No such a good option when you have two failures.
If you have two failures you need to stop the array, then assemble
it again using --force.
It is now too late for that:  adding them with "--add" will have erased
the old metadata.

Your only option is to re-create the array.  Make sure you use the
same parameters (e.g. chunk size) as when you first created the array.
You can check the correct parameters by looking at a device with
"--examine".
Also make sure you put the devices in the correct order.
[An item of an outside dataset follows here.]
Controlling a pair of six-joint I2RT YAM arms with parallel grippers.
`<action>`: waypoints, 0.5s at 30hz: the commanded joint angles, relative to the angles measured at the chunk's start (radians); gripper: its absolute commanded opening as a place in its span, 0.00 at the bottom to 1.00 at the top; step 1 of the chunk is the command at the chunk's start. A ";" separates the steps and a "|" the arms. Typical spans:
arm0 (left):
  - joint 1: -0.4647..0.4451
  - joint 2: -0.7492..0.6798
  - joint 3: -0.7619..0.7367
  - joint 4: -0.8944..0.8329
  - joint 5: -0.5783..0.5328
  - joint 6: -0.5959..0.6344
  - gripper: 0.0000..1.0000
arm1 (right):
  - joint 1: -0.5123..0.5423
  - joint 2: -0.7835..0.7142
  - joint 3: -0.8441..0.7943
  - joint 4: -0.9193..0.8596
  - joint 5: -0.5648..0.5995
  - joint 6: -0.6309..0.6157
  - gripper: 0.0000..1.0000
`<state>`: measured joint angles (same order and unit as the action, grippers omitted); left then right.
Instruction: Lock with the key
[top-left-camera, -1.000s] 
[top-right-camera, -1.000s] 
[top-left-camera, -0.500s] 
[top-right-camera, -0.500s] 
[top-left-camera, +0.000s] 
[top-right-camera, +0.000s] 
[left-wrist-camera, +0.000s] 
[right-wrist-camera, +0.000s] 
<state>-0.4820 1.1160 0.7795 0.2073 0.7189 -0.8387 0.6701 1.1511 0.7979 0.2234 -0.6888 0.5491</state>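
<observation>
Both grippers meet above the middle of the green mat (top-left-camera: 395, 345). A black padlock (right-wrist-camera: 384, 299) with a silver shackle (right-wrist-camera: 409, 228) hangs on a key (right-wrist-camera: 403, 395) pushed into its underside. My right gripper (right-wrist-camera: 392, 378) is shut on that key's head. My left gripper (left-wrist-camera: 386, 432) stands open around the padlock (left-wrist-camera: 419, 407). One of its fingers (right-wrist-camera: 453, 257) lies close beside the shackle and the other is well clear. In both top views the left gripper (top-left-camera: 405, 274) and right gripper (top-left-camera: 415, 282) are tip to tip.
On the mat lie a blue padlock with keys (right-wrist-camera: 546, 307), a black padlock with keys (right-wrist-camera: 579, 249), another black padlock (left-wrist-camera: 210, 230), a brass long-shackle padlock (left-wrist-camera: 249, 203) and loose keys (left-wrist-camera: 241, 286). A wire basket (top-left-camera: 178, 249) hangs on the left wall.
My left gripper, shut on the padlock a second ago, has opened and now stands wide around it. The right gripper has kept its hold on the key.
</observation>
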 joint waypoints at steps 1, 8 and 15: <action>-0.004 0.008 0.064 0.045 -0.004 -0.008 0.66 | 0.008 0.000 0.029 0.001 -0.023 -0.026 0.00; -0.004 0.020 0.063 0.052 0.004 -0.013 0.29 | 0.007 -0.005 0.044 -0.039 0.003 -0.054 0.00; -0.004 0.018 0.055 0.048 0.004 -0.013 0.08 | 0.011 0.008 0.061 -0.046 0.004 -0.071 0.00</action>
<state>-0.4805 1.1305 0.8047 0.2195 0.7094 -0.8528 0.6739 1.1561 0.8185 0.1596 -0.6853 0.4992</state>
The best thing to do is to try creating the array, using
"--assume-clean" so it won't trigger a resync.
 Then use "fsck", the "mount" to make sure the data is good.
Once you are satisfied that the data is good and that you created
the array with the right parameters, use "echo repair > ...."
to make sure the array really is 'clean'.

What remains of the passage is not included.